Speaking to news source 20 Minutes, president of the CCNAAT, Chantal Beer-Demander, said: “The hours of 22h to midnight are the most disturbing, because that is when most people are trying to get to sleep.”

At a meeting with the environment commission ATB, Beer-Demander also pushed for an “extension in surveillance over noise levels, especially between 23h and midnight” and asked for more details on the data collected on the issue by ATB.

The airport’s operations director, Alain de la Meslière, admitted that noise levels were higher than they had been previously, but said that the airport had been sharing its data for the past six years. The airport is also planning to “invest one million euros to change the current data system”, he said, which would allow residents to directly check the data themselves.

He added that the rise in the number of complaints was largely due to the very hot summer, which saw many people keeping their windows open overnight.

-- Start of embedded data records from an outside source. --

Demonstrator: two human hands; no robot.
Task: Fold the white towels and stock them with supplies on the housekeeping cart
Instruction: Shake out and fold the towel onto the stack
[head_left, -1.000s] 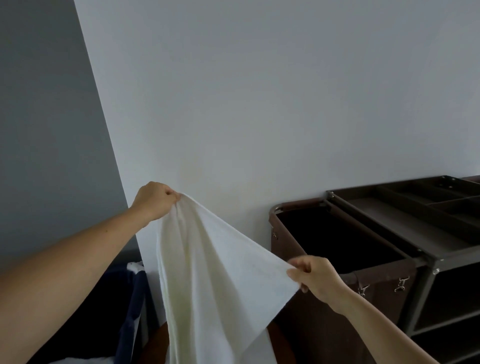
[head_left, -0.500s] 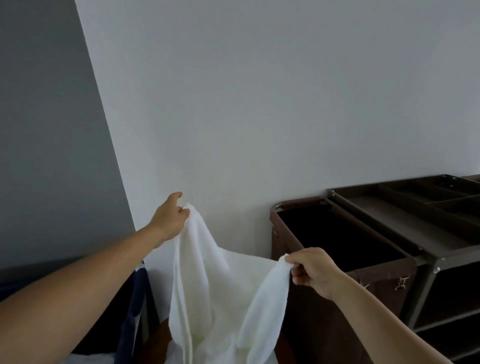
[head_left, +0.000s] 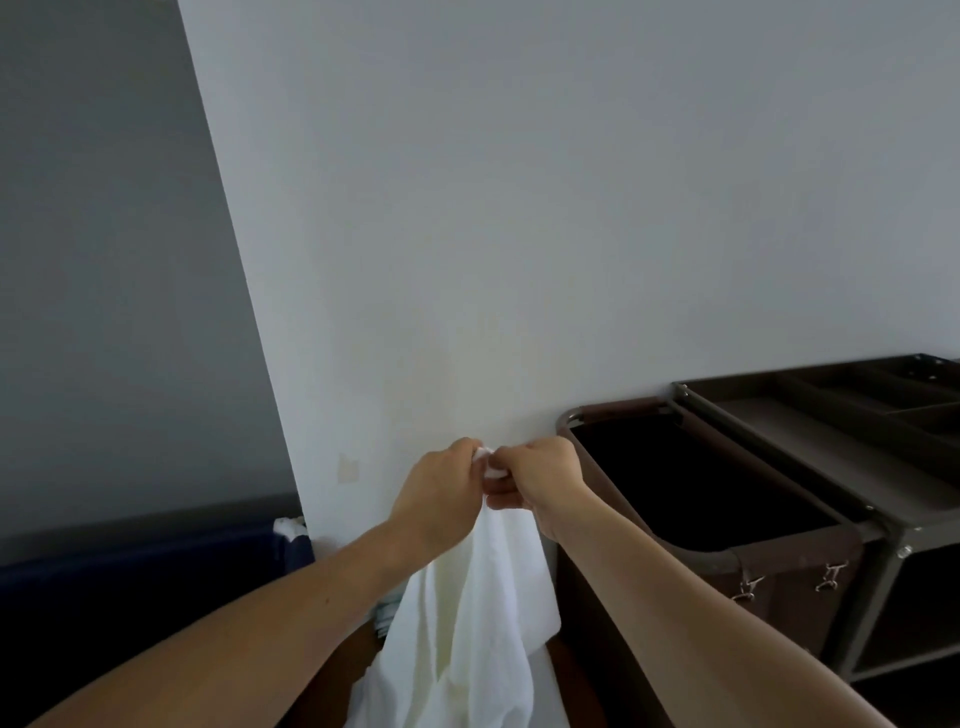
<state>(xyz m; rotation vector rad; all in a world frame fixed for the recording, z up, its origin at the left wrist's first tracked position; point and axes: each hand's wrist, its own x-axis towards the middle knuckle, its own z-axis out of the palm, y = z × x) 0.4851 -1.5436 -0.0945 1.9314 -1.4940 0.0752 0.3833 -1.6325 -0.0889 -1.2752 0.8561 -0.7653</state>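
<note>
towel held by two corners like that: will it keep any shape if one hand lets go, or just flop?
Likely just flop: the towel hangs limp in soft vertical folds below the left hand and right hand. Probably light for its size, since pinching its top is enough to carry it. It looks like grippy terry, so slipping seems unlikely.

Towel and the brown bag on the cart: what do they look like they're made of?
Towel: soft white cloth, likely cotton terry; matte, slightly nubby, hanging in loose folds from the left hand and right hand. Bag: brown fabric, perhaps canvas or vinyl, matte, hung by small shiny metal clips. Cart: dark brown, hard and flat-edged, probably painted metal or plastic.
</note>
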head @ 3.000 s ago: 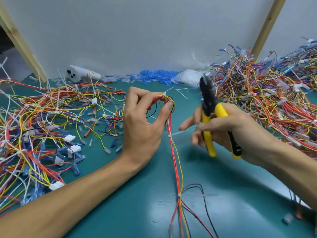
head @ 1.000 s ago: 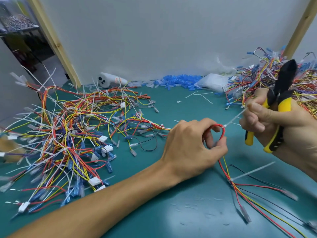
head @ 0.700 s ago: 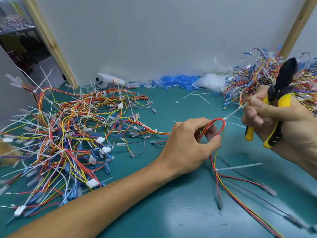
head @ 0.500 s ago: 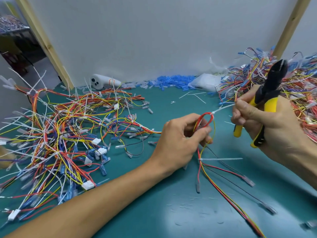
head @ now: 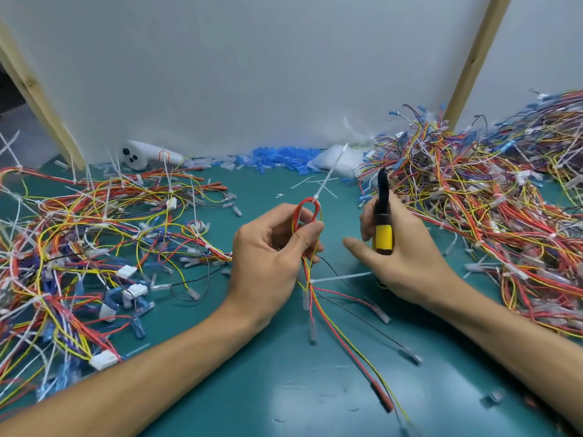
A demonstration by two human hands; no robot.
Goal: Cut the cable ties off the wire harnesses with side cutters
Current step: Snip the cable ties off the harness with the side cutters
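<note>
My left hand (head: 271,250) pinches a red and yellow wire harness (head: 307,216) at a small loop held upright over the green table. A white cable tie (head: 329,175) sits at the top of that loop, its long tail pointing up and to the right. A second white cable tie (head: 340,276) binds the same harness lower down, its tail lying to the right under my right hand. My right hand (head: 400,263) grips yellow-handled side cutters (head: 382,216), black jaws pointing up and closed, a little to the right of the loop and apart from it. The harness's loose ends trail toward the near edge.
A big tangle of harnesses (head: 79,253) covers the left of the green table (head: 284,389), another pile (head: 504,222) fills the right. A white controller (head: 148,157), blue connector sleeves (head: 277,159) and a white bag (head: 339,160) lie along the back wall. Cut tie pieces are scattered mid-table.
My right hand let go of the upper tie's tail and came down to the right of the loop, cutters now upright. My left hand turned the loop upward. The view swung back right.
</note>
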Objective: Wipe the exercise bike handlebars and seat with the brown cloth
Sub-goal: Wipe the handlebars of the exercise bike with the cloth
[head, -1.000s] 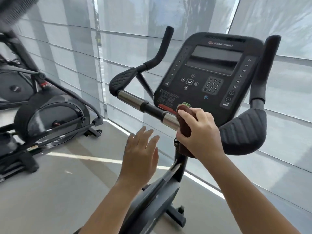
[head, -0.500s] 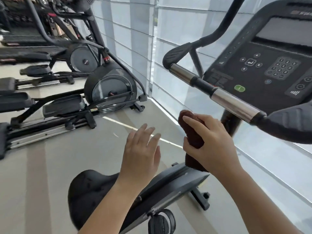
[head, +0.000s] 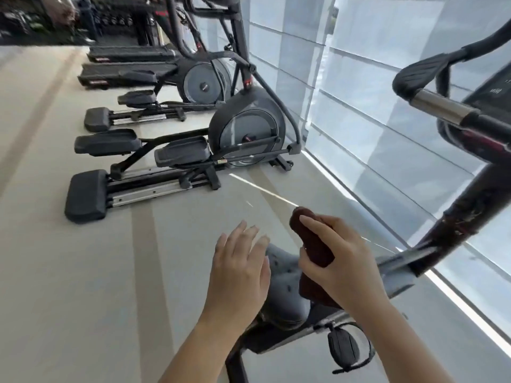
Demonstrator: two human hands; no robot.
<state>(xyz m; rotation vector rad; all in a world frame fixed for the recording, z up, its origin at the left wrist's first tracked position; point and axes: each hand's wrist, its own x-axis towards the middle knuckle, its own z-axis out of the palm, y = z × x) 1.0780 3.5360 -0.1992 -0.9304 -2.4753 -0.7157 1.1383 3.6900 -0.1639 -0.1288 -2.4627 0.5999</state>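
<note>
Brown terry cloth (head: 313, 244), bunched into a roll, sits clamped in the right hand (head: 338, 254), fingers wrapped fully around it, held just above the dark perforated padded bike seat (head: 284, 277) without clear contact. Left hand (head: 239, 272) is spread flat and empty, hovering over the seat's near edge. Black-and-chrome handlebar (head: 437, 106) stands well apart, upper right, with nothing touching it. Judgement: the seat stage is about to start; whether the handlebars are already clean cannot be confirmed from this view. Seat wiping remains outstanding.
</note>
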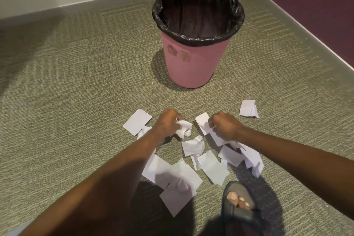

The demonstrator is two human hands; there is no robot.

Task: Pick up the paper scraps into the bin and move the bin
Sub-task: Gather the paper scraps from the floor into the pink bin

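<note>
Obs: left hand (168,124) fisted round a crumpled scrap (184,127), low over the paper scraps (182,174) scattered on the carpet (76,101). Straight ahead, beyond both hands and about midway between them, the bin (191,67) stands upright; long axis vertical, lined mouth facing up. To its right, right hand (226,127) curled on a flat scrap (202,119). I judge neither hand nearer; the drop needs a reach forward and up. One stray scrap (248,108) lies far right.

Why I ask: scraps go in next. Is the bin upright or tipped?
Upright. The bin stands on its base on the carpet, its lined mouth facing up.
</note>
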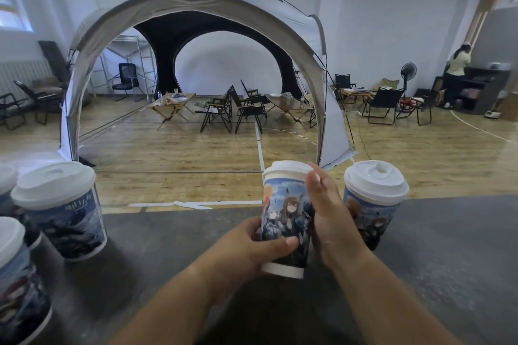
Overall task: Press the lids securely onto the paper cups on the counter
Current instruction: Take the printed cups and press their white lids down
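Note:
A printed paper cup (286, 213) with a white lid (287, 168) on top is lifted off the dark grey counter (448, 246) at the centre. My left hand (252, 246) grips its lower body, thumb across the front. My right hand (328, 218) lies along the cup's right side, fingertips up at the lid's rim. Another lidded cup (372, 204) stands on the counter just right of my right hand, partly hidden by it.
Three more lidded printed cups stand at the left: one (64, 210) near the counter's far edge, one (16, 283) at the lower left, one (5, 185) cut off by the frame. Beyond the counter lie a wooden floor, a dome tent (196, 8), folding chairs and tables. A person (457, 75) stands far right.

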Action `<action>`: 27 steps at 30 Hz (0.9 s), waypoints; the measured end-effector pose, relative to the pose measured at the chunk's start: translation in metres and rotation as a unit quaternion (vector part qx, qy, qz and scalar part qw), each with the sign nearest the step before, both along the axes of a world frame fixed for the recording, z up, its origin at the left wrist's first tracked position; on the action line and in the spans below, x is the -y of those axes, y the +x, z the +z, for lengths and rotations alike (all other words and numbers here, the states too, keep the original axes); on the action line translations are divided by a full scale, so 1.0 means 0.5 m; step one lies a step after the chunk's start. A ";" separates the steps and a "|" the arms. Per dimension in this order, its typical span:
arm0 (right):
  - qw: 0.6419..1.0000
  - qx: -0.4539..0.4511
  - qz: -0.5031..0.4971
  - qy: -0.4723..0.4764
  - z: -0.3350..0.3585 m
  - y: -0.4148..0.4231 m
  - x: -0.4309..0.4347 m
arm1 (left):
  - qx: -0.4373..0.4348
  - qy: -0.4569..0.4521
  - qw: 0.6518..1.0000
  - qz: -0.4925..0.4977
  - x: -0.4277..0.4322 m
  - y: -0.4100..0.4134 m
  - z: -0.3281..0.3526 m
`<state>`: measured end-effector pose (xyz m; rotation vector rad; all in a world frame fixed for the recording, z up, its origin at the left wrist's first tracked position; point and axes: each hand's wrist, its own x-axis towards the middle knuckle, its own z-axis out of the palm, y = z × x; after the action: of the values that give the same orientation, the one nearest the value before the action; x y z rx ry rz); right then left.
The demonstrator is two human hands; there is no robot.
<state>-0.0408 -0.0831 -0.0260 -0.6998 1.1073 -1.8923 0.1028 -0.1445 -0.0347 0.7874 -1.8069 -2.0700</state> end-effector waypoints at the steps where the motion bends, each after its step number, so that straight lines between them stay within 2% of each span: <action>1: 0.999 -0.028 -0.018 0.002 0.004 0.002 -0.002 | 0.018 -0.025 0.999 0.009 0.001 -0.001 -0.003; 3: 0.999 -0.020 -0.033 0.003 0.008 0.001 -0.001 | 0.002 0.013 1.000 -0.021 0.003 0.000 -0.007; 5: 0.999 0.041 -0.004 -0.017 0.008 0.001 -0.002 | -0.032 0.101 0.992 -0.061 0.007 0.006 -0.003; 7: 0.996 0.083 0.025 -0.010 0.003 -0.003 -0.001 | -0.061 0.138 0.985 -0.086 0.010 0.011 0.003; 10: 0.997 0.069 0.017 -0.010 -0.005 -0.003 0.004 | -0.050 0.105 0.992 -0.058 0.010 0.008 0.007; 13: 0.999 -0.013 -0.034 -0.017 0.001 0.001 0.004 | -0.004 0.027 1.000 -0.004 0.007 0.001 -0.004; 15: 0.998 -0.021 -0.055 -0.001 0.004 0.002 0.003 | -0.024 0.070 0.997 -0.028 0.008 0.003 -0.004; 17: 1.000 0.020 -0.002 -0.011 0.006 0.003 0.000 | -0.064 0.155 0.983 -0.068 0.011 0.008 0.000; 19: 0.997 0.055 0.047 -0.010 0.006 0.002 0.000 | -0.091 0.180 0.976 -0.086 0.015 0.013 0.003; 22: 0.999 0.047 0.024 -0.003 0.000 0.001 0.002 | -0.080 0.155 0.983 -0.054 0.019 0.007 -0.004; 25: 0.999 -0.017 -0.047 0.001 -0.002 0.000 0.007 | -0.022 0.057 0.998 -0.007 0.016 -0.001 -0.012; 27: 0.999 -0.016 -0.050 0.001 -0.001 -0.001 0.010 | -0.035 0.082 0.996 -0.028 0.013 0.001 -0.009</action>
<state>-0.0412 -0.0882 -0.0263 -0.6872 1.1847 -1.9698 0.1035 -0.1512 -0.0391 0.7021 -1.6568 -2.2752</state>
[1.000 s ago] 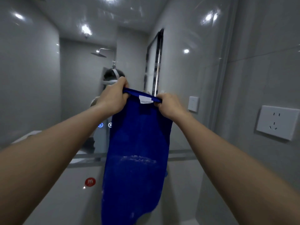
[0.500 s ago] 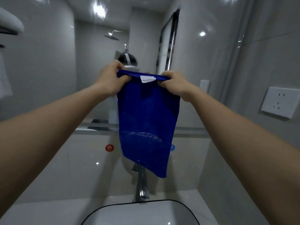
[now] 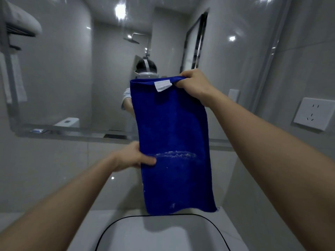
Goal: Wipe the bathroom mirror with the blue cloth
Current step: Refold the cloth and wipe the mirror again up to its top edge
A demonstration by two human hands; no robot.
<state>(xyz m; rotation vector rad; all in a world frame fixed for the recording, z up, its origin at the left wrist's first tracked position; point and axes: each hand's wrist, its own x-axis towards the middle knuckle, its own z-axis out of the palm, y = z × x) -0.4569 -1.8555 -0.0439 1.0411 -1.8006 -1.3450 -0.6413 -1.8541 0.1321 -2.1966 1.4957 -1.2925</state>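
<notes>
The blue cloth (image 3: 172, 134) hangs lengthwise in front of the bathroom mirror (image 3: 76, 73), a white label at its top edge and a pale streak across its lower half. My right hand (image 3: 194, 84) pinches the cloth's top right corner. My left hand (image 3: 135, 157) grips the cloth's left edge lower down, thumb on the front. The cloth's bottom edge hangs just above the basin. It covers part of the mirror and the reflection of a person.
A white basin with a dark rim (image 3: 159, 232) lies below. A wall socket (image 3: 312, 115) is on the right wall. The mirror's lower frame and ledge (image 3: 72, 133) run across the middle. A white appliance (image 3: 20, 24) hangs at upper left.
My left hand let go of the cloth's top left corner and moved down to grip its left edge. The view tilted down, showing more of the basin.
</notes>
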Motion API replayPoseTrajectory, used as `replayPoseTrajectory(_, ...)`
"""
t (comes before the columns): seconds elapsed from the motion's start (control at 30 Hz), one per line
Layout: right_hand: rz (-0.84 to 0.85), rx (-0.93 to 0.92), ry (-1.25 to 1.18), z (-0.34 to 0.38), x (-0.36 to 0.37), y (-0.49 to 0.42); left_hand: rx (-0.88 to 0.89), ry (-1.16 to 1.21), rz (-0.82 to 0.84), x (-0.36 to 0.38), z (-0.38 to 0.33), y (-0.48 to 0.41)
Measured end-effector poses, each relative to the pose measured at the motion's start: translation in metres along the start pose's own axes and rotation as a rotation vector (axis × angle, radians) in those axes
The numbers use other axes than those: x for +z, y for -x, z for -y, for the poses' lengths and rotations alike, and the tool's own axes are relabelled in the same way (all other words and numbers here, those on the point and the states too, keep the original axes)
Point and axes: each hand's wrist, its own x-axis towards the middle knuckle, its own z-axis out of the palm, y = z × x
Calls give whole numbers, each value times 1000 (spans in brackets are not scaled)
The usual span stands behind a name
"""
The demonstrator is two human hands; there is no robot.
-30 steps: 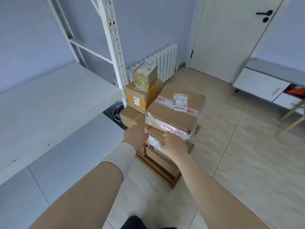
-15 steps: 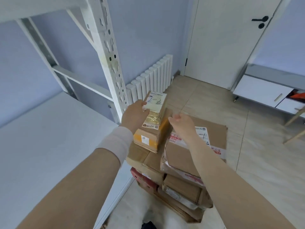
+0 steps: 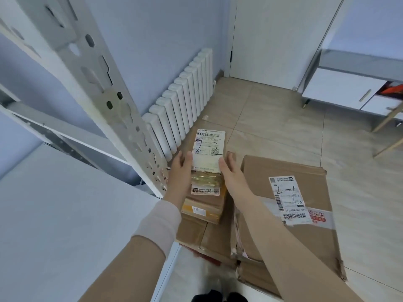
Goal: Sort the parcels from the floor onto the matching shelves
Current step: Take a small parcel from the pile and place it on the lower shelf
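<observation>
Small parcel marked 2-2, centre frame, above the stack
Left hand and right hand press its sides, fingers straight; stack mostly hidden (lower labels unreadable); 2-1 box partly behind the right arm

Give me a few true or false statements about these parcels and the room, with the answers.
1. The small parcel sits between the left hand and the right hand and is marked 2-2. True.
2. The large box is marked 3-1. False: its label reads 2-1.
3. A white radiator stands along the wall. True.
4. The door stands open. False: it is closed.
</observation>
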Motion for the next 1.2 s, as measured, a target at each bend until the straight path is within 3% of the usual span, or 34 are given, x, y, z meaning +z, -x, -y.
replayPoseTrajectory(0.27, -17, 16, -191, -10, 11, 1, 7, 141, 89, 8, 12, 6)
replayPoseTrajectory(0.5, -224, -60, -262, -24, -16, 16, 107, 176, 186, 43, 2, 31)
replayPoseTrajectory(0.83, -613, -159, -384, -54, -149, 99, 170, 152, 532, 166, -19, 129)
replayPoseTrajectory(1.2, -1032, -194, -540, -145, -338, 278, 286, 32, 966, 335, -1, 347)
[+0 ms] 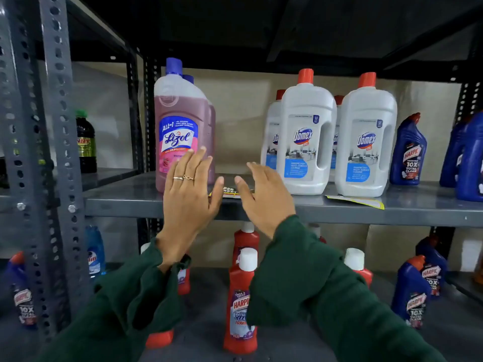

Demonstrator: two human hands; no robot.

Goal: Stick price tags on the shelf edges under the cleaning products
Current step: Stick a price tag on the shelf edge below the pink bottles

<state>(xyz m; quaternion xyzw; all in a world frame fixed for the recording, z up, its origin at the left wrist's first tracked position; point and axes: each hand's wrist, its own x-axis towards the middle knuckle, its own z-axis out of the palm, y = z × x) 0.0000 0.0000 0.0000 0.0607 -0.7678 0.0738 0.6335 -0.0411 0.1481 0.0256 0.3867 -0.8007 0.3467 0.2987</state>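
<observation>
Standing on shelf (122, 202): Lizol bottle (183, 126), pink liquid inside

Open shelf gap between Lizol bottle (183, 131) and Domex bottles (308, 131).

The grey metal shelf (125, 198) bears a Lizol bottle (183, 131), Domex bottles (305, 137) and two yellow price tags (358, 200) (lying flat).
</observation>
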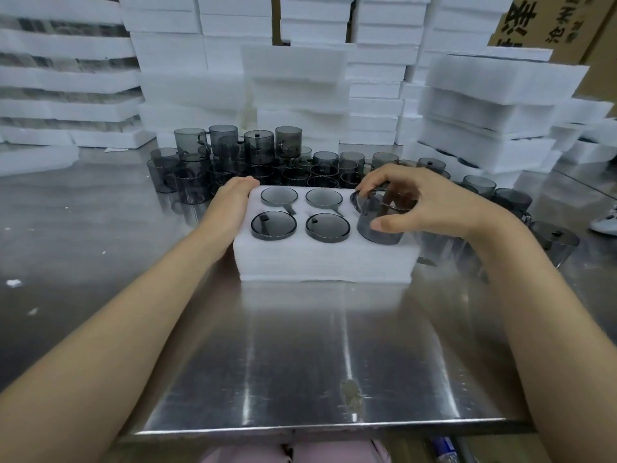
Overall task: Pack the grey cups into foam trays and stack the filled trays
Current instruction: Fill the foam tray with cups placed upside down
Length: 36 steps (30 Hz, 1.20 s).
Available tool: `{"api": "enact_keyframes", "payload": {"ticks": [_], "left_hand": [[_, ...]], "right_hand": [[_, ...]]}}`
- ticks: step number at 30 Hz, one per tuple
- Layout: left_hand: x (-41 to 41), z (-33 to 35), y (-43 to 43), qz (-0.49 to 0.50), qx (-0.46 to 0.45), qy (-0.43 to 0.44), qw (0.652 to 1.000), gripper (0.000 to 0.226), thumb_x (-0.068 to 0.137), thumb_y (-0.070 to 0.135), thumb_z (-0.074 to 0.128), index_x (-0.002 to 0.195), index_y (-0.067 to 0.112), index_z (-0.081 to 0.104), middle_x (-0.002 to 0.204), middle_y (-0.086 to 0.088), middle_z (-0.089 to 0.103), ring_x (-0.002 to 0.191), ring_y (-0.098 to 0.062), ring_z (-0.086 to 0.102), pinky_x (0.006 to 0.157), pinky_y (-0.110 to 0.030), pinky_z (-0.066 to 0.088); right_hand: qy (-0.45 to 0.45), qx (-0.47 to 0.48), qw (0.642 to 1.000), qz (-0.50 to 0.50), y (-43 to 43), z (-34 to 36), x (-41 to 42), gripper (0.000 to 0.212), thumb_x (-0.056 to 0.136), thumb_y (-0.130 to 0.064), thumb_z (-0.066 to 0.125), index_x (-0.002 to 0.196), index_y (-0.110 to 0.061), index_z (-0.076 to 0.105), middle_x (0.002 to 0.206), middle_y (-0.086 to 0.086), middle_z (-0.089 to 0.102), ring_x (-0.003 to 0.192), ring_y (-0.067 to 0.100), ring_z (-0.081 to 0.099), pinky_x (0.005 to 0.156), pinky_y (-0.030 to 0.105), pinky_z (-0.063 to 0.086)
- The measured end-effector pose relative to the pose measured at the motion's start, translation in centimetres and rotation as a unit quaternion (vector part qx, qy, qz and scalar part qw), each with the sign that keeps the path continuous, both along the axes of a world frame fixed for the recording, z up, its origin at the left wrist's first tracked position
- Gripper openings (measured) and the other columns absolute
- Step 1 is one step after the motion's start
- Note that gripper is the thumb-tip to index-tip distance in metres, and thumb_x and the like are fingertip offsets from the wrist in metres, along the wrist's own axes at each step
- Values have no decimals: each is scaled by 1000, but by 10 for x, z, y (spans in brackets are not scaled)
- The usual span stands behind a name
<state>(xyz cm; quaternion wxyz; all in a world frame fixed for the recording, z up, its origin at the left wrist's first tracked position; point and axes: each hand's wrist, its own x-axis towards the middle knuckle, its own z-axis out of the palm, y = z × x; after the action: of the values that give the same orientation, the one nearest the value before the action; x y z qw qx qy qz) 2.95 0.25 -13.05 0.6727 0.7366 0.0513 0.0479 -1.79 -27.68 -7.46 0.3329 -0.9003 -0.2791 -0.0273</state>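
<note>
Steel table (300, 345), grey cups (273, 223) in foam tray (324, 262)

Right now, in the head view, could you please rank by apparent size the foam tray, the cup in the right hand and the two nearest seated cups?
1. foam tray
2. grey cup in the right hand
3. near-left seated cup and near-middle seated cup: alike, only tops show

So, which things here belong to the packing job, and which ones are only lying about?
Job: foam tray, held by left hand; cup gripped by right hand; seated cups; loose cups; foam stacks.
Lying about: cardboard box; foam crumbs; shoe.
</note>
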Motion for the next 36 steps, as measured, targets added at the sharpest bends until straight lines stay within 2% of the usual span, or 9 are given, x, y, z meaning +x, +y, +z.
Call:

And yet, there were no plans to reduce the number of flights between 22h and midnight. “We need this low-cost activity in these hours,” said de la Meslière.

The problem is not only confined to noise; air pollution levels around the airport and the city in general have also come in for scrutiny, with a study published this week by regional air quality group Atmo showing that up to 5% of the Nox (nitrogen oxide) emissions, 2% of the damaging small particles (Pm 10 and Pm 2.5), and 3% of greenhouse gases recorded around the city come from the airport alone.

And yet, most of the damaging emissions appear to be concentrated around the runways and airport car parks, and are able to be dispersed fairly quickly, limiting the “direct impact on surrounding populations”, said Atmo, with the main roads surrounding the airport found to be more polluting overall.